WHAT YOU SHOULD DO: Your answer should consist of the lines below that hold the word "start".

MATERIAL PROVIDED:

<<<<

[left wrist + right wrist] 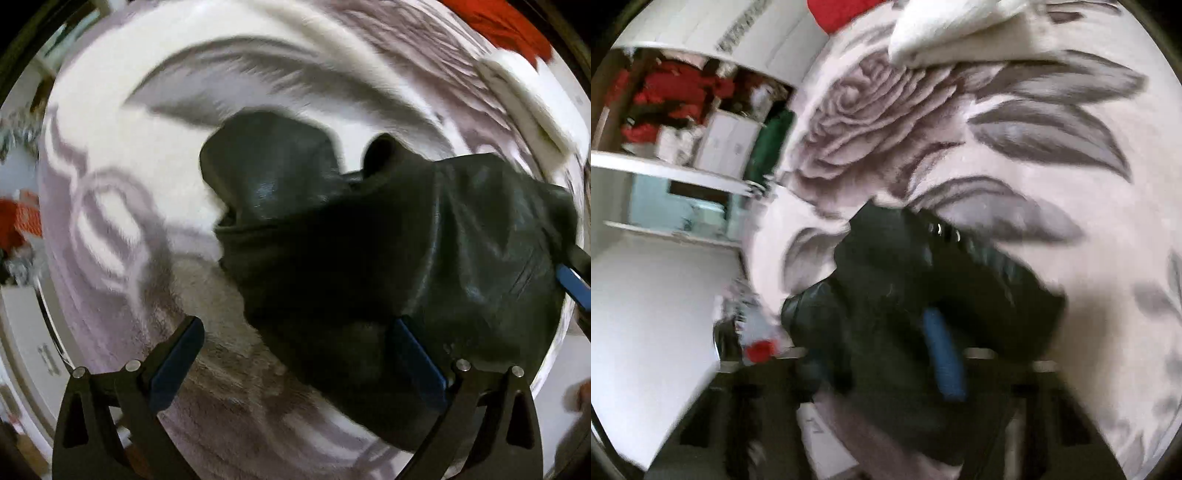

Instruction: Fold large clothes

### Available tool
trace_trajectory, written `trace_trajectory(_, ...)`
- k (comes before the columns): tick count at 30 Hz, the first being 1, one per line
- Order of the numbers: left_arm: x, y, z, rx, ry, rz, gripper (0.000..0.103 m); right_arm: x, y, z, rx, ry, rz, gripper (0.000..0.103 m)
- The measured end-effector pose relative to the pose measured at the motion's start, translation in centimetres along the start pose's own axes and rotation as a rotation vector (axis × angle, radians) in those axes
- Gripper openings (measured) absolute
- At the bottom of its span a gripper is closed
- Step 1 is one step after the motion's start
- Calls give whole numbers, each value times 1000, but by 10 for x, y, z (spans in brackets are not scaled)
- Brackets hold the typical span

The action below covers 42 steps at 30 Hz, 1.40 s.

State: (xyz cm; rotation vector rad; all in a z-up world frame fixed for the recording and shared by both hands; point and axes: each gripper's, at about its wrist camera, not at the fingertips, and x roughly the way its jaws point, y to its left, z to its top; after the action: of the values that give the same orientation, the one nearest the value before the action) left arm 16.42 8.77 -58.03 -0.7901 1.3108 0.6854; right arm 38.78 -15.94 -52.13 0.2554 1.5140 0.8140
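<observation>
Left gripper (295,354) jaws spread wide, dark garment (388,236) draped over its right finger; right gripper (905,354) clamps the garment. Floral blanket (122,147) underneath, white cloth (960,33) beyond.

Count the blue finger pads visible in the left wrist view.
3. Two belong to the left gripper: left pad, right pad against the dark garment. A third pokes out at the garment's right edge; its partner may be hidden.

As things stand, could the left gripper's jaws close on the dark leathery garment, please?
Probably yes: the left gripper is open, and the dark leathery garment already lies between its jaws on the grey floral bedspread, with nothing in the way.
</observation>
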Motion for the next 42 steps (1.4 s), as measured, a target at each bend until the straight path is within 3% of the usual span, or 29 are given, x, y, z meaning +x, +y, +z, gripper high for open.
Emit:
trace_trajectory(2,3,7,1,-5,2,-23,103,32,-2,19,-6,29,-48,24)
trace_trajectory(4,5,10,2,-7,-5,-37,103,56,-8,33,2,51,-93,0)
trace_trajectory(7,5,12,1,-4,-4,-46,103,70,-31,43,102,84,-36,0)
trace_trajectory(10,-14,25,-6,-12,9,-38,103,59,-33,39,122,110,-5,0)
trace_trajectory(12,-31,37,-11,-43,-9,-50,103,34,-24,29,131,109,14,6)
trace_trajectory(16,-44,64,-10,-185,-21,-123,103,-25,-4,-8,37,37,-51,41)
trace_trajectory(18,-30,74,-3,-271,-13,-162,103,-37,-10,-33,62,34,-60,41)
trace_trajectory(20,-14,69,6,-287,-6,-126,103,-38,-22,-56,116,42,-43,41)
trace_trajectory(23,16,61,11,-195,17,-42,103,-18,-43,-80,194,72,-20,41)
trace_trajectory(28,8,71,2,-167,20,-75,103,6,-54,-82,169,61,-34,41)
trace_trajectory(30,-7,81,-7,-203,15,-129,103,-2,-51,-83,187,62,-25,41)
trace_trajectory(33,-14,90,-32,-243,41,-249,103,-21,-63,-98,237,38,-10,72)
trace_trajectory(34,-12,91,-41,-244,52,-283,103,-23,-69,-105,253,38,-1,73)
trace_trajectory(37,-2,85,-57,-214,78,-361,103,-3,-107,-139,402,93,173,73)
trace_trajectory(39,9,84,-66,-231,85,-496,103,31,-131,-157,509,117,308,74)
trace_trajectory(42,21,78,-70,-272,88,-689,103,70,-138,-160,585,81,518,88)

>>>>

SOLUTION TO THIS TASK:
- The measured end-effector pose relative to the pose measured at the motion's start, translation in centimetres along the start pose's own axes and rotation as a rotation vector (axis × angle, radians) in those axes
- Step 1 is one step after the motion's start

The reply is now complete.